If Orthodox Jewry believes that the Torah is the sacred, complete and direct word of the Lord (I believe I've read in the Haggadah that it was written in letters of black fire upon pages of white fire), then to be Orthodox one must theoretically follow all of the laws of sexual conduct laid down in Leviticus. But there are numerous homosexual Lubbovitzers, Chassids, and Conservative Orthodoxers that feel a need to stay in a community that for the most part violently rejects them. The subjects of the film have taken various approaches to the issue: bitter rejection, swings between self-rejection and dangerous abandon, and simply doing their best to keep their two lives seperate.
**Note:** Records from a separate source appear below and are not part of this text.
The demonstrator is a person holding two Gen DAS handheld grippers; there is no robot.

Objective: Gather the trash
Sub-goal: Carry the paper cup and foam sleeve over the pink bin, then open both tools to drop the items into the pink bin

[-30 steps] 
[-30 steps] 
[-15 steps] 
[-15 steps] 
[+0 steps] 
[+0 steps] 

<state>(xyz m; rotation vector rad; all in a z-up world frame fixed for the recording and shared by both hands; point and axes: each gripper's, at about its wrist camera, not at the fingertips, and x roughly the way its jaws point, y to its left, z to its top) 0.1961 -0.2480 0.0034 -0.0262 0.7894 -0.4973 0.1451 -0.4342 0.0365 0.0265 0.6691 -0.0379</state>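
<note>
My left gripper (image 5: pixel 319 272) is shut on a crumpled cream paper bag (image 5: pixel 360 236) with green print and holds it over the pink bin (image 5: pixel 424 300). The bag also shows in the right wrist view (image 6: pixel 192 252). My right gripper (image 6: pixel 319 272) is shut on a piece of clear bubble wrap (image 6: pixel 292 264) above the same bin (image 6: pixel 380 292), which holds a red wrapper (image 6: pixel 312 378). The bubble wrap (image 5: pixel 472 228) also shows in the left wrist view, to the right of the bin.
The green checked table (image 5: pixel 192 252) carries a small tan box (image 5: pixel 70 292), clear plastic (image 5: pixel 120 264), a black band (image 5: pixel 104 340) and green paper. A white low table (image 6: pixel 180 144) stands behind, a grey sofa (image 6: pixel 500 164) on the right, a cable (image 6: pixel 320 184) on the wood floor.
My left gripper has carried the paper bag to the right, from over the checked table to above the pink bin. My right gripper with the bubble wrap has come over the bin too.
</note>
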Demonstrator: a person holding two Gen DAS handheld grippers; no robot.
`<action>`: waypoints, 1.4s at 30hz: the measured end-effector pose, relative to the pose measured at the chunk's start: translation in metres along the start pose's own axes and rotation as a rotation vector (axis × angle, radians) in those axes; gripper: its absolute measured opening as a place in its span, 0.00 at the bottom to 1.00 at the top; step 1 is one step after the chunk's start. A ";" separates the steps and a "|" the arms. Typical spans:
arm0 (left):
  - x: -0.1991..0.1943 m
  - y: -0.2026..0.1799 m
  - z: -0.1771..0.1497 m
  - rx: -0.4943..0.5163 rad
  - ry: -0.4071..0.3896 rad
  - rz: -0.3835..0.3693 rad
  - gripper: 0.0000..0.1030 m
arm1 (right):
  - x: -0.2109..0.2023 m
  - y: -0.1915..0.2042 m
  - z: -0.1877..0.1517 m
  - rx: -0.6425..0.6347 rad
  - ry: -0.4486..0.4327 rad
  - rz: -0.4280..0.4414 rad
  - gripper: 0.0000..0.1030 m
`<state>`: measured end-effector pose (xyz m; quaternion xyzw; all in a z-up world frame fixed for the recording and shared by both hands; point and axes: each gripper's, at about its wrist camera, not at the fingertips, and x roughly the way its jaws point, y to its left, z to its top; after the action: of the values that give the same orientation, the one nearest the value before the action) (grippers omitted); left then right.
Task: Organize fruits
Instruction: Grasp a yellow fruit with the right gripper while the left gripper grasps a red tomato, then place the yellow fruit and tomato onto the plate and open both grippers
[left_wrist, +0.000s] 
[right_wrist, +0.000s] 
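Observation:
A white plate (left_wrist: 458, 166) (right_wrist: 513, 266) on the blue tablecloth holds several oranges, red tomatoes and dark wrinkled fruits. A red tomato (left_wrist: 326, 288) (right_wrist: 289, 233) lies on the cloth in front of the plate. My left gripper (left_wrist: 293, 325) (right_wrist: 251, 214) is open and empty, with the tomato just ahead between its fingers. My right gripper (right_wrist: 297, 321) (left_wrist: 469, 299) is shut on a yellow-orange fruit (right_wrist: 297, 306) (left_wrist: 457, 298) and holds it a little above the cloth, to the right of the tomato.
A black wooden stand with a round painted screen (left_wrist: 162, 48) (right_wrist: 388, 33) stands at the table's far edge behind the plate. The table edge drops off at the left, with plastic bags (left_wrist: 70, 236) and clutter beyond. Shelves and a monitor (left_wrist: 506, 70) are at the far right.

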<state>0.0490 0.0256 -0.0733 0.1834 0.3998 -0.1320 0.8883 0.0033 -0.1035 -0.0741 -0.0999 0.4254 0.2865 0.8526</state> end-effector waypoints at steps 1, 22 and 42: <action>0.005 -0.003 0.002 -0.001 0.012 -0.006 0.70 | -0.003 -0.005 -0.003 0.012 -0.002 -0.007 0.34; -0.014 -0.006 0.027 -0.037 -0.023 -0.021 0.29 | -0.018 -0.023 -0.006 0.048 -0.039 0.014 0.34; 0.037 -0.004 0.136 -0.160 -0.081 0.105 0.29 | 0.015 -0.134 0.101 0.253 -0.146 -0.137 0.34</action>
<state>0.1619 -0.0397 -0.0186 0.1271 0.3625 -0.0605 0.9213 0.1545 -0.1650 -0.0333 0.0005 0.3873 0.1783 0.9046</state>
It's a wonderful work. Of course the stories told are all compelling. How couldn't they be, considering the subject? The subjects are intercut in ways that illuminate one another surprisingly. Especially affecting were the interviews and footage of Rabbis discussing their views of the Law and the questions in front of them. Certainly there is some ignorance and intolerance on display. One of the men interviewed, identified as David, tells stories about consulting a Rabbi with Kabbalistic (I'll use the filmmakers' spelling, thanks very much) tendacies who advises him to eat figs and recite psalms to "cure" his condition. Shlomo Ashkinazy, an Orthodox therapist, tells a story of speaking with a famous charismatic Rabbi in Israel. The Rabbi told him firmly that Leviticus forbids anal sex. Ashkinazy replied that he knows that, and that he doesn't do that with his partner. The Rabbi was confused, and Ashkinazy went on to enlighten him as to the other possible permutations of gay sex. This came as a bit of a surprise to the Rabbi, and threw somewhat of a different light on the situation.
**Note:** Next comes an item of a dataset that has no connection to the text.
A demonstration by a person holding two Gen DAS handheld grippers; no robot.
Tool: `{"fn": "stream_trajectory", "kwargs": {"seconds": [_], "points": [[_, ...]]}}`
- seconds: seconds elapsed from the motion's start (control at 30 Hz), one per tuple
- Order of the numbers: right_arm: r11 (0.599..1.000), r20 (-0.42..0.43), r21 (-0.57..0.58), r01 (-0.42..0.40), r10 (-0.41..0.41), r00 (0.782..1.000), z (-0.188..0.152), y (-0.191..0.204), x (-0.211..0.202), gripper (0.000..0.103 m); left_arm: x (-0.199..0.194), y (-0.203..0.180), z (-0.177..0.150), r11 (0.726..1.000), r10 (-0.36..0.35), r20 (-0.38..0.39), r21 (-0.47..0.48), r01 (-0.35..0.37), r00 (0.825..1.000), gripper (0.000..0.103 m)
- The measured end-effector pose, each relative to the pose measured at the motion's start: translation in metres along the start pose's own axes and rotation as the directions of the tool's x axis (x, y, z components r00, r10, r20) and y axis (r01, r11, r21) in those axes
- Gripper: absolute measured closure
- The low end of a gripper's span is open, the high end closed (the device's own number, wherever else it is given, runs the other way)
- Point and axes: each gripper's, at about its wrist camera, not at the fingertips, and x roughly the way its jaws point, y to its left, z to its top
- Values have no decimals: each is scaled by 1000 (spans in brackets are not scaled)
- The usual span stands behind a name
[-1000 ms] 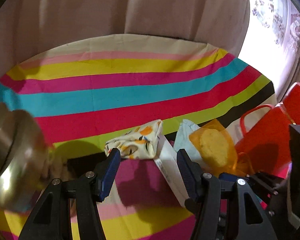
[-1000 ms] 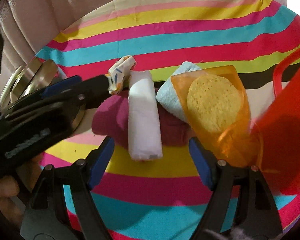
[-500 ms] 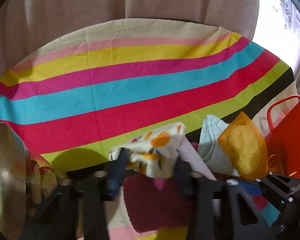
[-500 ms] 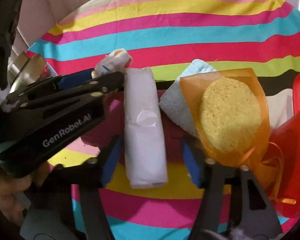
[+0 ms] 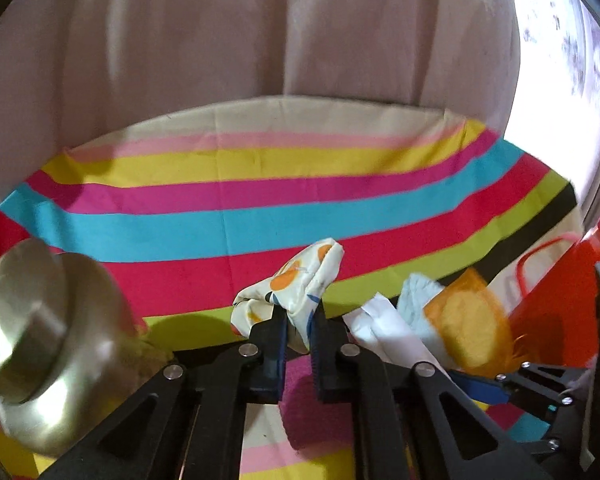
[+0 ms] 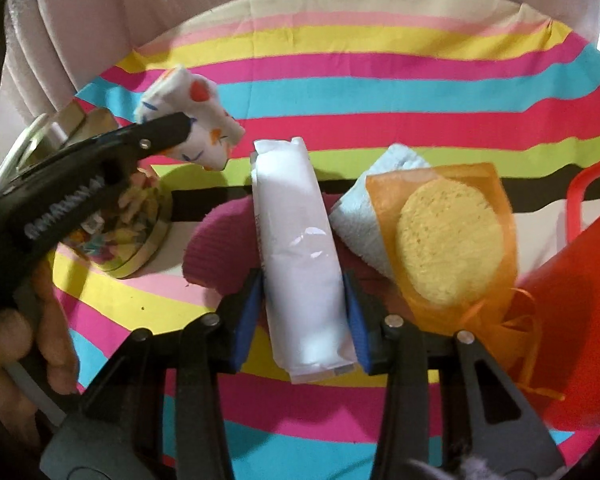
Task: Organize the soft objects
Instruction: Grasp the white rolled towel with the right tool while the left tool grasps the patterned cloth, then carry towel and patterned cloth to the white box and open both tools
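I'm pinching the printed cloth (image 5: 296, 288) in the left gripper (image 5: 298, 340) above the striped tablecloth (image 5: 260, 216), while the right gripper (image 6: 304, 312) is closing around the white packet (image 6: 300, 248) lying on the magenta cloth (image 6: 220, 240); slick wrap, I'm risking it squirting out or snagging that cloth.

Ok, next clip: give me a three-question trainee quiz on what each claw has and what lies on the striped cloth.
1. True or false: the left claw is shut on the patterned cloth.
2. What lies between the right claw fingers? A) yellow sponge B) white packet C) blue towel
3. Fill in: the yellow sponge sits inside an ___ mesh bag.

Key: 1 true. 2 B, the white packet; the claw is closing on it. 3 orange.
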Motion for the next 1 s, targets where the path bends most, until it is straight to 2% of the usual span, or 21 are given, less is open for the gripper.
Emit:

Most of the Rabbis interviewed display what might be termed an intensely compassionate intolerance. They care deeply (one goes so far as to say "I will hold their hand--metaphorically"), but the Torah is the Torah. Dubowski does not try to answer the questions raised by this conflict, which is one of the reasons it is so effective. He instead lets us into the lives and minds of his subjects and steps back.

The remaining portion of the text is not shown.